(Beginning of SUPPLIED MATERIAL)

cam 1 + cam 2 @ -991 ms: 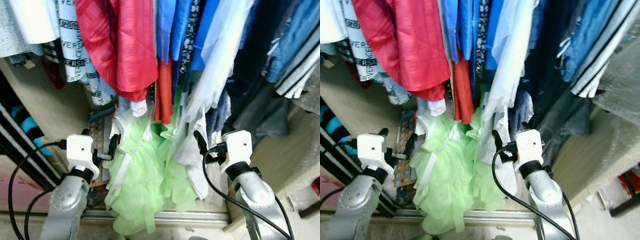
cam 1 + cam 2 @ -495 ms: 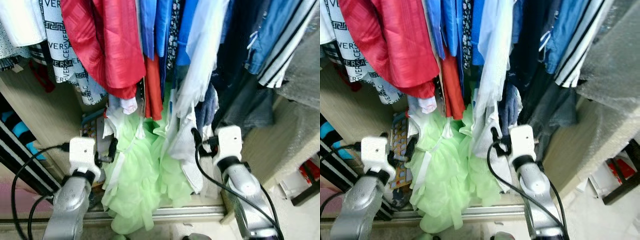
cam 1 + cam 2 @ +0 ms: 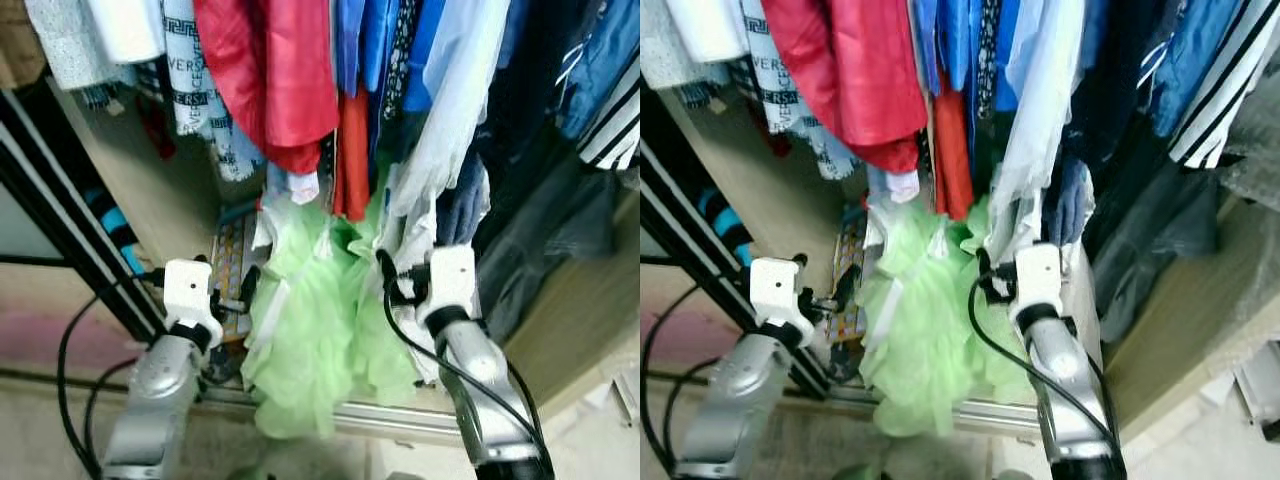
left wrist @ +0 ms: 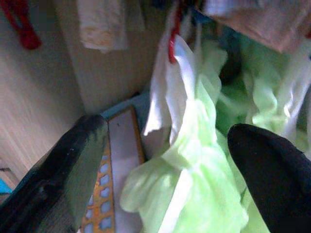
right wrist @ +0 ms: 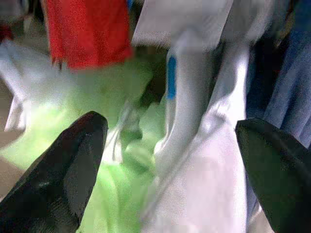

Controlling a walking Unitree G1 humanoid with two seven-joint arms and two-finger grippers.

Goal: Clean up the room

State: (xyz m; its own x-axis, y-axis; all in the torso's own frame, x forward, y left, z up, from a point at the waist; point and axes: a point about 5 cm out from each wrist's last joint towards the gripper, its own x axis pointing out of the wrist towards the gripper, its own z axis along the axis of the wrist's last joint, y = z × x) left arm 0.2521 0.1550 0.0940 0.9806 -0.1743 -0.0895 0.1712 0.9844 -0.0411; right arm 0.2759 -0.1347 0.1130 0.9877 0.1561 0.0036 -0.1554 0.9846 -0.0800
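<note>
Both silver arms reach up and forward into an open wardrobe, one on each side of a light green frilly garment (image 3: pixel 320 340) that hangs low and spills down to the metal door track (image 3: pixel 400 420). The left gripper (image 3: pixel 232 292) sits at the garment's left edge, the right gripper (image 3: pixel 392 280) at its right edge against a pale white garment (image 3: pixel 440 150). From the head the black fingers are mostly hidden by cloth, but each wrist view shows them spread wide with nothing held: green and white fabric between the left pair, white and green folds between the right pair. The left wrist view also shows a patterned flat board (image 4: pixel 109 194) leaning on the wooden side wall (image 4: pixel 43 97) — just behind the green cloth. Above hang a red garment (image 3: pixel 280 80), blue shirts (image 3: pixel 375 50) and dark clothes (image 3: pixel 540 150), crowding the space.
</note>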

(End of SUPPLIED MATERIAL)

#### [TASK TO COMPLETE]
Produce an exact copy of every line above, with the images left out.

#### [RESULT FOR THIS EXERCISE]
cam 1 + cam 2 @ -991 ms: 
cam 1 + cam 2 @ -495 ms: 
cam 1 + cam 2 @ +0 ms: 
left wrist @ +0 ms: 
right wrist @ +0 ms: 

Controlling a walking Unitree G1 humanoid with two seven-joint arms and two-finger grippers.

Goal: Clean up the room

State: (xyz m; its own x-axis, y-axis; all in the torso's own frame, x forward, y left, z up, from a point at the waist; point and axes: a point about 5 cm out from each wrist's last joint towards the gripper, its own x axis pointing out of the wrist towards the gripper, its own z axis along the axis of the wrist's last joint, y = z × x) left arm 0.2521 0.1550 0.0940 0.9806 -0.1743 -0.0895 0.1712 0.9844 -0.0411; right arm 0.2759 -0.1347 0.1130 0.9877 0.1561 0.0036 -0.1554 0.9846 -0.0800
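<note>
Both silver arms reach up and forward into an open wardrobe, one on each side of a light green frilly garment (image 3: pixel 320 340) that hangs low and spills down to the metal door track (image 3: pixel 400 420). The left gripper (image 3: pixel 232 292) sits at the garment's left edge, the right gripper (image 3: pixel 392 280) at its right edge against a pale white garment (image 3: pixel 440 150). From the head the black fingers are mostly hidden by cloth, but each wrist view shows them spread wide with nothing held: green and white fabric between the left pair, white and green folds between the right pair. The left wrist view also shows a patterned flat board (image 4: pixel 109 194) leaning on the wooden side wall (image 4: pixel 43 97) — just behind the green cloth. Above hang a red garment (image 3: pixel 280 80), blue shirts (image 3: pixel 375 50) and dark clothes (image 3: pixel 540 150), crowding the space.
</note>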

Work on the exercise is complete.